Pain à l’Ancienne Baguettes (Guest Post)
I had been thinking about this recipe for months before I finally tried it.
I have to say I was a little intimidated by the name and the process, but when I finally made Pain à l’Ancienne for the first time, I quickly realized how incredibly simple the recipe was. First of all, these are NO-KNEAD baguettes! It’s a two-day process, but the first day only involves assembling and mixing the ingredients. The shaping (if you can even call it that) and baking is all done on the second day.
This is a perfect recipe to try if you know you’re going to have a busy weekend but still want fresh bread. You can definitely assemble everything on a Friday night, put it in the fridge, and go out (my disco-naps take more time than the day-one steps for Pain à l’Ancienne). The next morning, you can take the dough out to de-chill while you go out for brunch and shopping. This dough is pretty forgiving if you find that you’ve spent a little too long out running errands or having fun.
While the bread doesn’t look like the baguettes you might find at a fancy bakery, they taste amazing due to the cold, delayed ferment. This is the recipe that Peter Reinhart adapted from his visit to Gosselin Boulangerie in France– the very recipe that you can find in The Bread Baker’s Apprentice. Reinhart says this also makes a good pizza dough or foccacia, but I haven’t tried that out yet (though I’ve made these baguettes several times).
A little cautionary tale about steaming your oven for bread: be very careful when spraying water into a hot oven. After many months of prepping my oven for hearth baking (getting the oven as hot as possible and spraying with water for steaming), I finally accidentally hit the oven light bulb with some water, causing it to explode rather dramatically.
Luckily, I was wearing both glasses and slippers so I was unfazed.
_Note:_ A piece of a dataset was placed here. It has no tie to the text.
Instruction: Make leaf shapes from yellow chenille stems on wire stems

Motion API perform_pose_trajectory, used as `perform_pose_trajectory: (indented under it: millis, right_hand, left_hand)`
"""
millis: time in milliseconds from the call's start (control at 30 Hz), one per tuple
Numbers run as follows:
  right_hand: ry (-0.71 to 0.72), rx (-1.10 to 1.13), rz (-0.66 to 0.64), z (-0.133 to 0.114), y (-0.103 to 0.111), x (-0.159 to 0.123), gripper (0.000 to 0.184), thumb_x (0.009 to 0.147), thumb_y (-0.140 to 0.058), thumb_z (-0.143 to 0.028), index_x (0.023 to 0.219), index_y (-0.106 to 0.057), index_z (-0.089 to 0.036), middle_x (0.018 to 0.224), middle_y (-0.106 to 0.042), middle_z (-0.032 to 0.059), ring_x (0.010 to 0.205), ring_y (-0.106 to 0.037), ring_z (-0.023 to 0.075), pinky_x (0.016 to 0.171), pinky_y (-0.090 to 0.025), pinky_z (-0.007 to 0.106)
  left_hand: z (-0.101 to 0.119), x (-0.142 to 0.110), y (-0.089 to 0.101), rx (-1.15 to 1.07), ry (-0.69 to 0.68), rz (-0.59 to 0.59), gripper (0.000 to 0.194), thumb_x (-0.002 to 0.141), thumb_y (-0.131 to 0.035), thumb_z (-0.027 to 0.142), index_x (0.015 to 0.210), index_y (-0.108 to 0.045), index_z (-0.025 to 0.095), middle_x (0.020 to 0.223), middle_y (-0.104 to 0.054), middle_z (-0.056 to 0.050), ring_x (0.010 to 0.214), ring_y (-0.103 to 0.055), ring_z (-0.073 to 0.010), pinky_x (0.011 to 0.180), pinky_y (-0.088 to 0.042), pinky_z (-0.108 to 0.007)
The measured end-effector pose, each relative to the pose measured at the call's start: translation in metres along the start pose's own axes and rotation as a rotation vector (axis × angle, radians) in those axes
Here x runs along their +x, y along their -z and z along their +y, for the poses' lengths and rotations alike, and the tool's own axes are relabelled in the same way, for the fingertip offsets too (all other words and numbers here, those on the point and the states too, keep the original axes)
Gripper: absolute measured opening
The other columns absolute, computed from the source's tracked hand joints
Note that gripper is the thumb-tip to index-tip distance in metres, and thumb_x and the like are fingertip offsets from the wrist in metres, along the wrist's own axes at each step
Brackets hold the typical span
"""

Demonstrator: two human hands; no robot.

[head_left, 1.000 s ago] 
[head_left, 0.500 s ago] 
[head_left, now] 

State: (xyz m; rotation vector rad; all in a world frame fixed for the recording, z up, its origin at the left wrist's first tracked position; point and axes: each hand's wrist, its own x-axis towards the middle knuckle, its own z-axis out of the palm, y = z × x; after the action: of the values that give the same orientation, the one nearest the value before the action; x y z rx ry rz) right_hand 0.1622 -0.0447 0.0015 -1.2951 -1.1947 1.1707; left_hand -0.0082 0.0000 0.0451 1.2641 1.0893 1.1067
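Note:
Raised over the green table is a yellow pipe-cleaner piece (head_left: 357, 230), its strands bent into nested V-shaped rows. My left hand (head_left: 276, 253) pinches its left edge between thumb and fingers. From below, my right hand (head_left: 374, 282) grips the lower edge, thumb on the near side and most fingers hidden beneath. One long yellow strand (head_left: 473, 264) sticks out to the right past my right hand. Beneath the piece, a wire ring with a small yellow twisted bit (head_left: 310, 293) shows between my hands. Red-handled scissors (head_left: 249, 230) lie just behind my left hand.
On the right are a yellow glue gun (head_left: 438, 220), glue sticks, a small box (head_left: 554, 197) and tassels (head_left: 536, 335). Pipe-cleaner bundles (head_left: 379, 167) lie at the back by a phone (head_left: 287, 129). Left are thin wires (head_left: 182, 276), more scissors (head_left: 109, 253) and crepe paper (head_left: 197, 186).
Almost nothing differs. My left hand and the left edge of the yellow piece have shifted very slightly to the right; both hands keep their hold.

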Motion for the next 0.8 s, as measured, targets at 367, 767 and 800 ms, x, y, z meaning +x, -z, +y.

I quickly searched the kitchen floor for any stray shards of glass while Allison, who never wears shoes while inside, stayed glued to her corner of the kitchen. After I made it safe to move around the kitchen again, I checked the baguettes that had been in the oven and found only one shard of glass embedded in the dough. Okay, please be assured that I do know that if glass has been broken in or around food, then it renders the food unsafe. But I was so hopeful about these baguettes and I really really wanted to salvage them, because they looked so pretty.
It wasn’t meant to be, though; when I went to place the baguette pan into the oven again, the bottom of the rack caught on the top shelf and, since the oven was so hot, I couldn’t get a good grip on the baguette pan so the baguettes fell upside-down onto the oven door and the bottom of the oven. They were still uncooked, and fell into a doughy, gooey pile. I cleaned up the hot oven as best as I could and tossed the ruined dough into the trash. Thankfully, since this recipe makes 4-6 loaves, I had enough dough saved for three more skinny baguettes (not pictured).
Allison said that she was impressed by my composure. She told me that if that happened to her, she probably would have run to the bedroom crying. I didn’t cry over ruined dough, but I did drown my sorrows in a small bowl of fresh bruschetta when the three baguettes were done. (And the oven light was surprisingly easy to replace– we didn’t even need to use a potato to extract the broken glass!)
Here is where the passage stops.